The entire listing below should be output exactly as it stands.

Data below:

^^^^

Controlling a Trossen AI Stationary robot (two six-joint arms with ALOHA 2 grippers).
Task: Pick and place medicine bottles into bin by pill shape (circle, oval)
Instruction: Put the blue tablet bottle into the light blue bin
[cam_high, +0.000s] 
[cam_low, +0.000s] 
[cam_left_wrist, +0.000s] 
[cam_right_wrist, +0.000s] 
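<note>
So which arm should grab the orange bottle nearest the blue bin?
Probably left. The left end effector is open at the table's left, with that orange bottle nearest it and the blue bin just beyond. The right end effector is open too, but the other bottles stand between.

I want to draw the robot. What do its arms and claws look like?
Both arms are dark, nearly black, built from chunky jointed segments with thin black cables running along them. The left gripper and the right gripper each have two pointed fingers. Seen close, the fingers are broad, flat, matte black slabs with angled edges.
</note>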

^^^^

Answer space:
Controlling a Trossen AI Stationary robot (two six-joint arms with ALOHA 2 grippers).
Task: Pick and place medicine bottles into bin by pill shape (circle, oval)
Instruction: Put the blue tablet bottle into the light blue bin
[cam_high, +0.000s] 
[cam_low, +0.000s] 
[cam_left_wrist, +0.000s] 
[cam_right_wrist, +0.000s] 
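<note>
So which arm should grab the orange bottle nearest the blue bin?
Probably left. The left end effector is open at the table's left, with that orange bottle nearest it and the blue bin just beyond. The right end effector is open too, but the other bottles stand between.

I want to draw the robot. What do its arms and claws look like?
Both arms are dark, nearly black, built from chunky jointed segments with thin black cables running along them. The left gripper and the right gripper each have two pointed fingers. Seen close, the fingers are broad, flat, matte black slabs with angled edges.
</note>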

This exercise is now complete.